The Derby City Distaff on May 1 came up too soon after the Madison. Cox could’ve sent Eclatant to the Bed o’ Roses two weekends ago at Saratoga, but, he said, that would’ve required shipping back to Churchill, then back to Saratoga for the Ballerina.
“I’m just biding my time,” Cox said. “This seemed like the better path.”
A somewhat checkered post-Madison workout pattern has to be viewed, Cox said, through the lens of long-term planning. Eclatant has gotten onto a steady four-breeze pattern and comes to this, according to her trainer, as the same horse who went into the Madison.
“She’s training the part,” Cox said.
Eclatant showed talent from the start of her 2-year-old campaign in 2024, but nothing like the level she hit this year. Her long-layoff comeback run at Gulfstream yielded a lofty 104 Beyer Speed Figure. The 109 she got in the Madison still stands as the highest female sprint figure this year.
To win the Madison, she nosed out the excellent mare Grand Job, who came back to lose another heartbreaker, the Bed o’ Roses, to the brilliant Ways and Means. Madison third-place finisher R Disaster returned to capture the Grade 1 Derby City Distaff by more than two lengths over Ways and Means.
A tricky trip from an inside draw might loom for Eclatant and jockey Irad Ortiz Jr., and Eclatant spots solid competitors five pounds. None of that probably matters.
Queen’s Martini won a minor Oaklawn two-turn mile stakes in her last start, Beauty Reigns and Evanescence exit solid allowance wins, and the top three finishers from the May 26 Winning Colors at Churchill try the Chicago as well.

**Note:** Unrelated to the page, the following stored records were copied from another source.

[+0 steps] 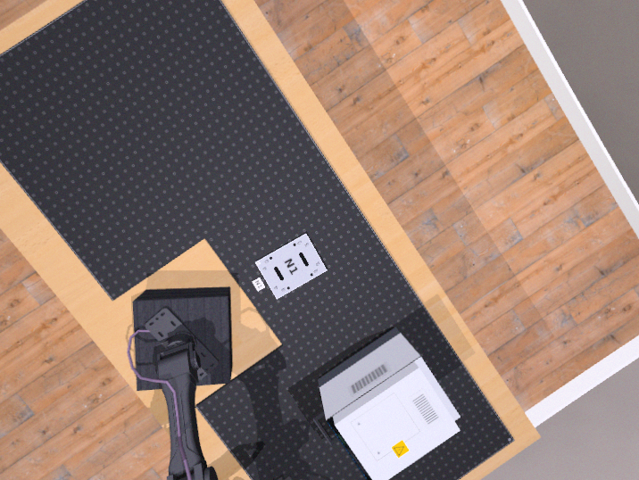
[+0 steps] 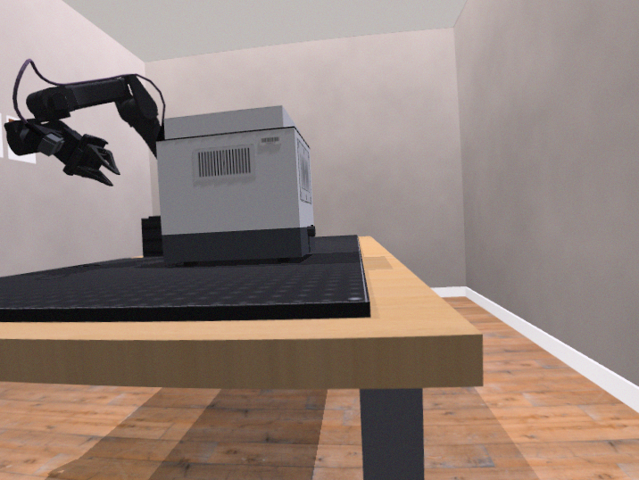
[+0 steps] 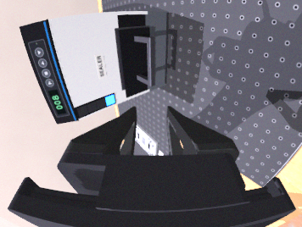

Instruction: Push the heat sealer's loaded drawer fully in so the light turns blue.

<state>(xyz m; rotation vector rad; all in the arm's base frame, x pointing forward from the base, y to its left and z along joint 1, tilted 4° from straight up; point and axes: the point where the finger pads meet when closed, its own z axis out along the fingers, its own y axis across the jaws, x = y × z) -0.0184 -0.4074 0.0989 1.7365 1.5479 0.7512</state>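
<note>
- where are the jaws (image 2: 116,179) from your side of the room?
- up in the air, out in front of the sealer (image 1: 392,417) (image 2: 232,201) (image 3: 81,55) and apart from it. released, fingers part-way open, nothing between them. the black arm (image 1: 178,412) (image 2: 97,93) bends down to them.
- and the drawer (image 3: 131,55)?
- at the sealer's opening, its dark front close to the body. the handle (image 3: 148,63) sticks out, untouched, casting a shadow on the dotted mat (image 1: 170,128) (image 2: 206,288) (image 3: 254,55). sheet and frame hidden inside; can't tell how they lie.
- colour of the light (image 3: 110,100)?
- bright blue, at a corner of the front. green digits on the panel (image 3: 47,72) too, beside round buttons.
- how does the sealer stand?
- upright on the mat, near a corner of the tabletop (image 1: 379,216) (image 2: 413,310) (image 3: 288,169). yellow warning label (image 1: 400,449) on top, slotted vent (image 2: 224,161) on one wall.
- anything else noted?
- a pale plate marked n1 (image 1: 290,265) (image 3: 147,139), flat on the mat, well apart from the sealer. a small white tag (image 1: 258,284) (image 3: 160,153) lies just beside it.
</note>
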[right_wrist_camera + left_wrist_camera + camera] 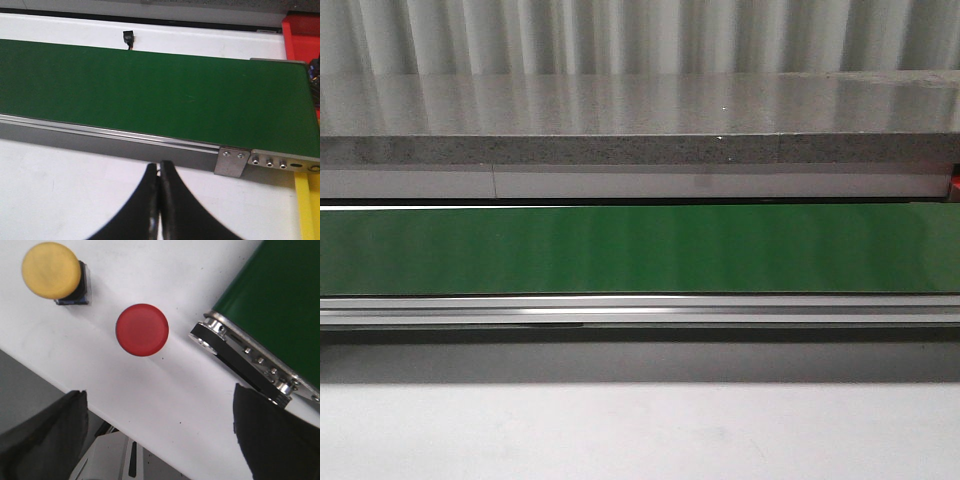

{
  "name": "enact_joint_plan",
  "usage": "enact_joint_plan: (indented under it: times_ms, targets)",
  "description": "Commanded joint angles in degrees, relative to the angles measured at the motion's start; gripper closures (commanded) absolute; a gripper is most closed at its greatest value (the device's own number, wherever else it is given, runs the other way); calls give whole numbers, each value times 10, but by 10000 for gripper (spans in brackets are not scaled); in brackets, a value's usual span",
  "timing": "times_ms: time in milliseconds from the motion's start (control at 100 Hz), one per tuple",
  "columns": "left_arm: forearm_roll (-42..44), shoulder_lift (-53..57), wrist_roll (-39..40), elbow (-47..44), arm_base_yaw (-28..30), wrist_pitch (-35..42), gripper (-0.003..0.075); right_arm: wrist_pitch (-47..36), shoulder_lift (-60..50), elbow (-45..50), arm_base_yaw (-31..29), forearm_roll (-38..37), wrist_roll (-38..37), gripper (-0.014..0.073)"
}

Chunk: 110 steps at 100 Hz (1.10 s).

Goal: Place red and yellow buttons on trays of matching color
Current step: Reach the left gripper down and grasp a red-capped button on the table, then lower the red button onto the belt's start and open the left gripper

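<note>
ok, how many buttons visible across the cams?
2, both only in the left wrist view: a yellow button and a red button on the white table, beside the conveyor's end. Others may sit out of frame.

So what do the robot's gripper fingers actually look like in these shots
Both grippers have plain black fingers. The right gripper has two smooth curved fingers tapering to narrow tips. The left gripper shows only dark, blurry fingers at the picture's corners. No cables or markings show.
</note>
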<state>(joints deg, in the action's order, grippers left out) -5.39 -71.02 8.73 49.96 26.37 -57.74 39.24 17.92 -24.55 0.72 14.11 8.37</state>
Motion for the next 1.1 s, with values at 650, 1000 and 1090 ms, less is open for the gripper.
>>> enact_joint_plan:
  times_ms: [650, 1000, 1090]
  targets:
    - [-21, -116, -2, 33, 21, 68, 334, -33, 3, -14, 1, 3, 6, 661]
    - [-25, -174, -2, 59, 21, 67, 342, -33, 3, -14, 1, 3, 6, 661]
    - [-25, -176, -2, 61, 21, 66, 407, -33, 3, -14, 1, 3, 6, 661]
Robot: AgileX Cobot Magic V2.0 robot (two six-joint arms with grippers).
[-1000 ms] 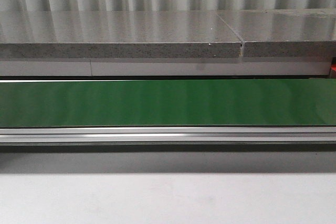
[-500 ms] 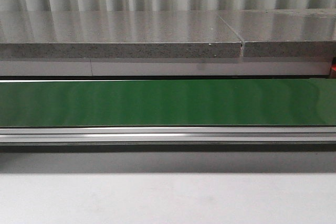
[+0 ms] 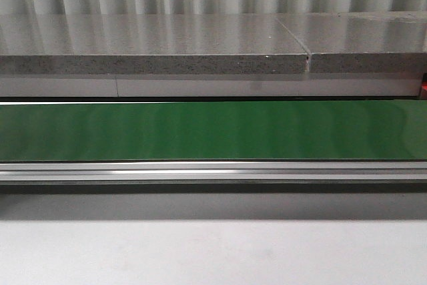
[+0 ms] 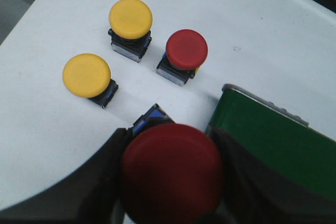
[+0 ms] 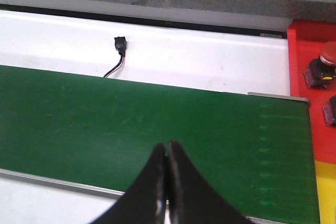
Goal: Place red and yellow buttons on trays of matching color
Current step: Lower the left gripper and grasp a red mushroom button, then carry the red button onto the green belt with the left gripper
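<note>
In the left wrist view my left gripper (image 4: 170, 174) is shut on a red button (image 4: 171, 171), held above the white table beside the end of the green belt (image 4: 273, 140). Below it on the table stand two yellow buttons (image 4: 130, 18) (image 4: 86, 75) and another red button (image 4: 186, 49). In the right wrist view my right gripper (image 5: 167, 146) is shut with nothing in it, hanging over the green belt (image 5: 131, 124). A red tray (image 5: 302, 77) at the belt's end holds a red button (image 5: 321, 69); a yellow tray (image 5: 325, 192) shows below it.
The front view shows only the green belt (image 3: 213, 131), its metal rail (image 3: 213, 171) and a grey stone ledge (image 3: 153, 48) behind; neither arm shows there. A small black connector with wires (image 5: 121, 45) lies on the white strip beyond the belt.
</note>
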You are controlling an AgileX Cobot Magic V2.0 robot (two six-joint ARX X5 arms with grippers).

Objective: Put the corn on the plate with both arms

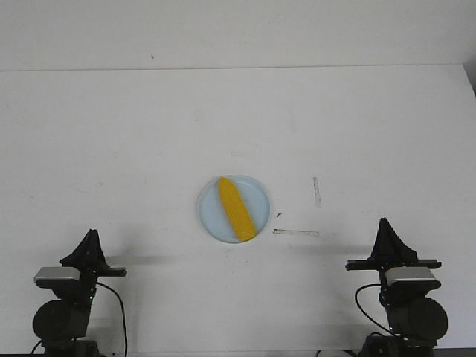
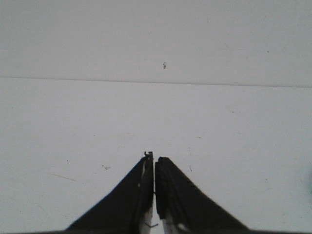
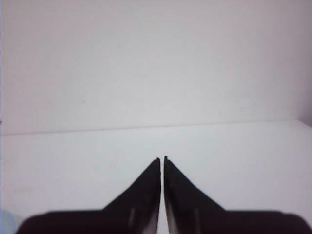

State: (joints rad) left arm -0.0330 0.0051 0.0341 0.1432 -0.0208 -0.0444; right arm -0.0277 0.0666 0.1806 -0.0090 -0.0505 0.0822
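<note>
The yellow-orange corn (image 1: 236, 208) lies diagonally on the pale light-blue plate (image 1: 212, 221) in the middle of the white table, inside the rim. My left gripper (image 1: 91, 235) is shut and empty at the near left, well short of the plate. My right gripper (image 1: 384, 222) is shut and empty at the near right. In the left wrist view the left gripper (image 2: 154, 157) has its jaws together over bare table. In the right wrist view the right gripper (image 3: 162, 158) is the same. Neither the corn nor the plate shows in the wrist views.
Two thin strips of tape (image 1: 295, 232) lie on the table just right of the plate, one lengthwise and one upright (image 1: 317, 191). The table's far edge (image 1: 238, 68) meets a white wall.
</note>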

Only a neck separated that trio, with Usha staving off late-running Zeitlos after wearing down inside speed Foie Gras. Zeitlos picked up the pieces and has never run her best over seven furlongs, and if you reversed Winning Colors trips, Foie Gras, 6-1 on the Chicago morning line, might best Usha, listed as the 3-1 second choice.
Usha hounded Foie Gras throughout the Winning Colors while pressing from the outside but never could truly put away Foie Gras, who does her best work stalking the speed, the sort of trip she should get Saturday. One might want to take Foie Gras at a longer price, but it might be the case that neither of them wants any part of Eclatant.